Ask the Experts
March 28, 2018 - Updated
September 7, 2010 - Originally Posted

Most Important Factors for Screen Printing

Which of these factors is more critical to the solder printing process, solder paste volume or solder print alignment? What factor is key to controlling solder paste volume, stencil aperture opening or machine setup?

K. L.

Expert Panel Responses

Solder paste volume and solder print alignment are critical to the solder printing process. Depending on the situation, there is no point in having all the paste you need if it is in the wrong place any more than having minimal amount of paste on pad. A small amount of misalignment can be lived with since the solder will pull back to the solderable surface. Excessive misalignment will cause problems. Insufficient paste will case problems weather on pad or slightly off pad. The key factor to control solder paste volume, stencil aperture opening or machine setup depends on the situtation. If the machine setup is significantly away from the process window (which is unique for each solder paste) then the aperture size will be of little help. The same can be said for stencil apertures if the standard design rules on wall area to open area are breached then there is little machine setup can do to help.

Neil Poole
Senior Applications Chemist
Henkel Electronics
Dr. Poole is a Senior Applications Chemist in Henkel Technologies, electronics assembly materials application engineering group. He is responsible for all of Henkel's assembly products including soldering products, underfills, PCB protection materials, and thermally conductive adhesives.
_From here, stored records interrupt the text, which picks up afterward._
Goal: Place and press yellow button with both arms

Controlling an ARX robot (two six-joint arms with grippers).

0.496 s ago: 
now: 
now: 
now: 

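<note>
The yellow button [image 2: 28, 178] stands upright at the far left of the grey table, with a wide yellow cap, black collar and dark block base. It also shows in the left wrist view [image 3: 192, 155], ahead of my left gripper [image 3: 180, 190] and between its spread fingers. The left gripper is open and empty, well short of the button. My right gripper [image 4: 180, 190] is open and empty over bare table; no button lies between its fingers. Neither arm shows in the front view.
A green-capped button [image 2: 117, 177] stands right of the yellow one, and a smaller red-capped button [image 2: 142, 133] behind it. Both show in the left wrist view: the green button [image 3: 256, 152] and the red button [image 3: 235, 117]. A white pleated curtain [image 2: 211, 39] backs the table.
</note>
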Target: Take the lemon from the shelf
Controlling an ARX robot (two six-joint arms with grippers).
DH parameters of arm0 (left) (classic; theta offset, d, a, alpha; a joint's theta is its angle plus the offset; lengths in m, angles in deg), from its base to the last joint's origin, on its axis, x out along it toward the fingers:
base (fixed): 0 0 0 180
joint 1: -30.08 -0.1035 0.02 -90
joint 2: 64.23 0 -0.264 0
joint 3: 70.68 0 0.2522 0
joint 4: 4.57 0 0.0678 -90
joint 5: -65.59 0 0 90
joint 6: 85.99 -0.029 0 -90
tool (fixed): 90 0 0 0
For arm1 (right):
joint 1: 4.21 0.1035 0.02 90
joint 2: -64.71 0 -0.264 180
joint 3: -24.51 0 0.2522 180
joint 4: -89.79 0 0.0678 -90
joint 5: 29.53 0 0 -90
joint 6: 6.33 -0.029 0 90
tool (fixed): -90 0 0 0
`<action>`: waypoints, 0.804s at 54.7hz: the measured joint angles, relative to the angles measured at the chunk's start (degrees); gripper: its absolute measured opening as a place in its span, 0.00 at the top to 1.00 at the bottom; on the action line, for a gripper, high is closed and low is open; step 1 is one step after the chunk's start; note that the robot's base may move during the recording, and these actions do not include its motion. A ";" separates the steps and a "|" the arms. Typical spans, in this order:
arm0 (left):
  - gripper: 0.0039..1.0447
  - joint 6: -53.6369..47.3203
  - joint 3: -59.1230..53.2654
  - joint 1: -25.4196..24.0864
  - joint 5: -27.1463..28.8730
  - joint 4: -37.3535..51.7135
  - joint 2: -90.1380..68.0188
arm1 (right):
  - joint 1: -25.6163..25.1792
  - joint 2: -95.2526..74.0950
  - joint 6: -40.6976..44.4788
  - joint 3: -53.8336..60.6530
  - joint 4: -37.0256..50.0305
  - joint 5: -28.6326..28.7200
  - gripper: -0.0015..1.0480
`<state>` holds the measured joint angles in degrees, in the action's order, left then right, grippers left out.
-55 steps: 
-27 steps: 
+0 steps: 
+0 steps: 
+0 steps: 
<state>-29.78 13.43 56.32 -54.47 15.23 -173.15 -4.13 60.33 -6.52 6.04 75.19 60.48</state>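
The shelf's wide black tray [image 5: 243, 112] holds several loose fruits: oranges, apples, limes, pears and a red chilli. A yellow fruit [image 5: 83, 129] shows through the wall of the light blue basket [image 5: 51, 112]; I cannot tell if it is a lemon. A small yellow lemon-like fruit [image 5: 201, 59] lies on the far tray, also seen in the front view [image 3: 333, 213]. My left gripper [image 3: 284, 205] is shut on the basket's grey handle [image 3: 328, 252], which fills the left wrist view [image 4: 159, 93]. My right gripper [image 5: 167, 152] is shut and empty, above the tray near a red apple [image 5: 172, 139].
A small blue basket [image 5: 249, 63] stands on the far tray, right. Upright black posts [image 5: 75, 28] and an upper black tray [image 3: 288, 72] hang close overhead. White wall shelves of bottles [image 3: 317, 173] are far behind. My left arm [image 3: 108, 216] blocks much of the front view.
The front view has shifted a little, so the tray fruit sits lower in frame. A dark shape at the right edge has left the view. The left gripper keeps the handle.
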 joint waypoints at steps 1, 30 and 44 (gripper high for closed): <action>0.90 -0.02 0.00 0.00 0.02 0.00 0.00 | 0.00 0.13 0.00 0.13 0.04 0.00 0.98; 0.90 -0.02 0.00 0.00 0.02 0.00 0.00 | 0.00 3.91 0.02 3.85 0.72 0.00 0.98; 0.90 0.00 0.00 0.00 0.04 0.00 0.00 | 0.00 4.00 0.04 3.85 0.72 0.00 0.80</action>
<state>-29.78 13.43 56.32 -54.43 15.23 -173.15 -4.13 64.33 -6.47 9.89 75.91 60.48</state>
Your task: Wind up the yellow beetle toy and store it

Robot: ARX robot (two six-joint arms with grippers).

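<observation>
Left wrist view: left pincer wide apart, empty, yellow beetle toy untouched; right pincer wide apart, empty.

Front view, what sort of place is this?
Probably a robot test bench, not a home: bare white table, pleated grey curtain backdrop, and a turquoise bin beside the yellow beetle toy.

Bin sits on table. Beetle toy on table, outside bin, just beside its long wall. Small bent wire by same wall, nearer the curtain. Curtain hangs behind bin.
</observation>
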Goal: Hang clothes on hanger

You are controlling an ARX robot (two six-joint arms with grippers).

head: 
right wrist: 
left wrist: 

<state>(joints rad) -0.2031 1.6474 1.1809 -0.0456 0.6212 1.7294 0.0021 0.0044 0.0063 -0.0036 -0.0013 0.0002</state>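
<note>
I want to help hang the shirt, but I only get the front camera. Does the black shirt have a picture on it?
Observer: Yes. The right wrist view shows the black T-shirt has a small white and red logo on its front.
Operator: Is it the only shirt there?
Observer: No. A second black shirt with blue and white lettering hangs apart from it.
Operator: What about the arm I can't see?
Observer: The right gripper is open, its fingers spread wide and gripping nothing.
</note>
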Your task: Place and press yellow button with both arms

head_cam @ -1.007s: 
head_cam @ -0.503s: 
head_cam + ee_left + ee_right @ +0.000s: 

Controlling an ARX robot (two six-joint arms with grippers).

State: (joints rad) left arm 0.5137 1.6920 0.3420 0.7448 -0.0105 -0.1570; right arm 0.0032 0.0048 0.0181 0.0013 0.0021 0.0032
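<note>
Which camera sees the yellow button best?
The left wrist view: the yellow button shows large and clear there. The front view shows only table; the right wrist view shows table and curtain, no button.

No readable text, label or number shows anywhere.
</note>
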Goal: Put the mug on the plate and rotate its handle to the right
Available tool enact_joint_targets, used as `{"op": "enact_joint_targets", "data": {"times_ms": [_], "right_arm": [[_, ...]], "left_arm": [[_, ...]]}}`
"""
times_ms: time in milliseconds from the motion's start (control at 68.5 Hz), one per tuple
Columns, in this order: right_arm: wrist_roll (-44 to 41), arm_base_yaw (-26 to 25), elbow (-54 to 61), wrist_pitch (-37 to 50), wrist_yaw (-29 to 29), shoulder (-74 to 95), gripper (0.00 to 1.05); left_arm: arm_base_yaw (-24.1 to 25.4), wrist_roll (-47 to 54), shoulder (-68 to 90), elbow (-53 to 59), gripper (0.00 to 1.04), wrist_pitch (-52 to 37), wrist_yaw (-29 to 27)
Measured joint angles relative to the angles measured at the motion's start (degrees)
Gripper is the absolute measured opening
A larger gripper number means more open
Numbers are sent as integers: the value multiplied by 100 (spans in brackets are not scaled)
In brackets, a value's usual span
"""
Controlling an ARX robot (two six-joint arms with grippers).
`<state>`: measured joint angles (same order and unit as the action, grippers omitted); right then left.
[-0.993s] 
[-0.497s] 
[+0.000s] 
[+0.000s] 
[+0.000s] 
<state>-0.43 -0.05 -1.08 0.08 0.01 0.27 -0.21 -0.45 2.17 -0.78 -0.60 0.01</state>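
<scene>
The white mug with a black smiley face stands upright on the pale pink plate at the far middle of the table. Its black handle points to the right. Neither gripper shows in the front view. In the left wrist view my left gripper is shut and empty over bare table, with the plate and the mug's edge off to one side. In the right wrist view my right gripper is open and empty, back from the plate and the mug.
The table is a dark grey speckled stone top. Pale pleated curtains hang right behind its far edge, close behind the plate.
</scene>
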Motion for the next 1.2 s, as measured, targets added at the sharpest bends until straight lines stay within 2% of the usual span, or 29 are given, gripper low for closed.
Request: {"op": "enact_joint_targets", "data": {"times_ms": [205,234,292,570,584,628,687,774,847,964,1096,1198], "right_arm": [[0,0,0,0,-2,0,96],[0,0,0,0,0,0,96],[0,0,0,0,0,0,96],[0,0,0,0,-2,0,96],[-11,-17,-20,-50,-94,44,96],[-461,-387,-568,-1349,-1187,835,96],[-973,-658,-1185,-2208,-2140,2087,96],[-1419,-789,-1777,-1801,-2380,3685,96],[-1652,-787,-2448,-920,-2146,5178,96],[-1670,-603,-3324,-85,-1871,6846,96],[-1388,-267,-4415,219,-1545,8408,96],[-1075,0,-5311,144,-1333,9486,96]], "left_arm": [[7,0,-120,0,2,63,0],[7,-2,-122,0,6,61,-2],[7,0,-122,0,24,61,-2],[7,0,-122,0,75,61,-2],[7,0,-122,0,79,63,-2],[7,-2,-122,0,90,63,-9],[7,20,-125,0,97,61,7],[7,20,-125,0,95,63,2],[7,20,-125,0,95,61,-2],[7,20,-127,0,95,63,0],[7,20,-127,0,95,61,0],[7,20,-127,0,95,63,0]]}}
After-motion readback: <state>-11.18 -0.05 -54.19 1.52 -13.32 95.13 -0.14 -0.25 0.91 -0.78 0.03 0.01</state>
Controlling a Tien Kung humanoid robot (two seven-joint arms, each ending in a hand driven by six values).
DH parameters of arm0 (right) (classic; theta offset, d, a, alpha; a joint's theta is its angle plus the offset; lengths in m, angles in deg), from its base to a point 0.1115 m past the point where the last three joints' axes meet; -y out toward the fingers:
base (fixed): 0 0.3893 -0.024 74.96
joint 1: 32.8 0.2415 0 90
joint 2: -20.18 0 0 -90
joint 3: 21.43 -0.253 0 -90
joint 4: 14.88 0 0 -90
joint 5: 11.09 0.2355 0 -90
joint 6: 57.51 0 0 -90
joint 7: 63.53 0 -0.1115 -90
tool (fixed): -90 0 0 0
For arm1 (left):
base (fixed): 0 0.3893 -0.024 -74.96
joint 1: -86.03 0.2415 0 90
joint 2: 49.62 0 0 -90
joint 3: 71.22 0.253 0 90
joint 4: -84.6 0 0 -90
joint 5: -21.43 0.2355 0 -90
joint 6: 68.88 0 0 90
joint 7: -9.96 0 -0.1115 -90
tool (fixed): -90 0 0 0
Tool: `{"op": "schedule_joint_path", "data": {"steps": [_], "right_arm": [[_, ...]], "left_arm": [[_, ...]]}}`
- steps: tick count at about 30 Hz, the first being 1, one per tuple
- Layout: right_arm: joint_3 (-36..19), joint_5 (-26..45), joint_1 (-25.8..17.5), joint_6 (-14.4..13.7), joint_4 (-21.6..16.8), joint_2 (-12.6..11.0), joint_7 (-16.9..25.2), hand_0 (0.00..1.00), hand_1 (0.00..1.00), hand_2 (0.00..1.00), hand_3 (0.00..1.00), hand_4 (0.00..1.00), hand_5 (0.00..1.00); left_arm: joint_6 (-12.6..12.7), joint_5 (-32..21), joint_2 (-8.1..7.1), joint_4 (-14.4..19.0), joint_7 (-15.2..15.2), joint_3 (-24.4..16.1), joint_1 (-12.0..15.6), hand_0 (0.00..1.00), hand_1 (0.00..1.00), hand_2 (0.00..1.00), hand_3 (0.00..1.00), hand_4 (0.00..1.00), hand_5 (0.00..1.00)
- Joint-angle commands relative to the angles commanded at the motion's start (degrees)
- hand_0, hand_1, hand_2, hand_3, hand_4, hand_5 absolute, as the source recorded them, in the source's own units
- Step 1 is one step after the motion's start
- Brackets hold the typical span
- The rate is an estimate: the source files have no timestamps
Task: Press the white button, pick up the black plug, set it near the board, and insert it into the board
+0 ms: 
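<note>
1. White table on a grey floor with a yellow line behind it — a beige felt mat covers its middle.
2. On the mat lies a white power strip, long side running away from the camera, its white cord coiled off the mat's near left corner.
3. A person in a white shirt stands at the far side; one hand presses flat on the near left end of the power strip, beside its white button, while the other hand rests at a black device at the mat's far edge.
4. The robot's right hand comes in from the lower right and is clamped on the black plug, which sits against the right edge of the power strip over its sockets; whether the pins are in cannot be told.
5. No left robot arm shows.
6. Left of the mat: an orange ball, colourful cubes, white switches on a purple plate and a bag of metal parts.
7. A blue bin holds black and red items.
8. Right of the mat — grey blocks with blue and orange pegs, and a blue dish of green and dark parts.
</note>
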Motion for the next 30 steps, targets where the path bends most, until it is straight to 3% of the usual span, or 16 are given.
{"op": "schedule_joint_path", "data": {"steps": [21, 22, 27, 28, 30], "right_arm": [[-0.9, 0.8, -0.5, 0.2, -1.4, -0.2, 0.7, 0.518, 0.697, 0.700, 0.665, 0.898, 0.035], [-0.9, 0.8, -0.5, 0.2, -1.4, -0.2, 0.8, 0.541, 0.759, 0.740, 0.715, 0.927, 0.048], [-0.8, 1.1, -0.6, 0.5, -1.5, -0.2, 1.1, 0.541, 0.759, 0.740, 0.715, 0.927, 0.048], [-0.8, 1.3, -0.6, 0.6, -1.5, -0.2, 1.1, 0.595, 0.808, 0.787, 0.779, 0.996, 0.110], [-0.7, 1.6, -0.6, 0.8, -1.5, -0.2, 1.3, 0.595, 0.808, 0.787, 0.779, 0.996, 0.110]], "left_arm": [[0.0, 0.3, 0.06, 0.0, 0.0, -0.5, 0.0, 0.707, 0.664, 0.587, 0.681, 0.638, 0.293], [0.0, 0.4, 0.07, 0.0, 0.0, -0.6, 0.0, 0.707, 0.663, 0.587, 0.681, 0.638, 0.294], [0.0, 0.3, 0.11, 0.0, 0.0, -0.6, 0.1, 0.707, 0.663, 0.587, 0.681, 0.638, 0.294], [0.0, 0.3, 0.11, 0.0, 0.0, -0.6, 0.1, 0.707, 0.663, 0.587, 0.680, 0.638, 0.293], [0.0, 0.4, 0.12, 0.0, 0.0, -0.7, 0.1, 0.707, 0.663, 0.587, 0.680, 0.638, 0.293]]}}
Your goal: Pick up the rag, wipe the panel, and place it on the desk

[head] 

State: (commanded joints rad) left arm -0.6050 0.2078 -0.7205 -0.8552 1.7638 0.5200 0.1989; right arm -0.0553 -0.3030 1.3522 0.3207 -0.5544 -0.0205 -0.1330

Alignment accuracy between thestencil apertures andthe PCB SMT pads is a key factor in getting consistent print volume with a low standard deviation and high Cpk. The solder paste is pulled from the stencil by the adhesion of the solder paste to the SMT pad. When the stencil apertures and SMT pads are not aligned accurately, part of the solder paste brick is printed off of the SMT pad. This reduces the contact area between the solder paste and the SMT pad and the result is a corresponding reduction in adhesion forces. Minor reductions in adhesion forces will start to increase the standard deviation of the printing process, especially as the SMT pad size gets smaller, and this effects the solder paste volume from print-to-print. Major reductions in adhesion forces will cause poor solder paste volume, poor print definition, and possibly no solder paste deposition at all. Expect alignment accuracy between the stencil and PCB to become even more critical as 01005s, CSPs, and QFNs become more mainstream. When controlling solder paste volume, I am assuming you mean print-to-print. In this case, the stencil aperture opening, combined withfoil thickness, can only determine how much solder paste volume can be potentially deposited. Controlling the solder paste volume from print-to-print is dependent on the stencil, PCB, solder paste, squeegee blade, and printer settings. From your vantage point, the only one you have direct control over is the printer settings.Making adjustments to the printer can compensate for quality issues in the other areas, as long as they are no show stoppers, and be the key factor in making or missing shipment.

Robert Dervaes
V.P. Technology & Engineering
Fine Line Stencil, Inc.
Robert Dervaes has worked in the electronics industry since 1992 in both design and manufacturing. Over the past 11 years he has established the technical foundation of Fine Line Stencil, Inc. - a premier stencil supplier to the electronics industry.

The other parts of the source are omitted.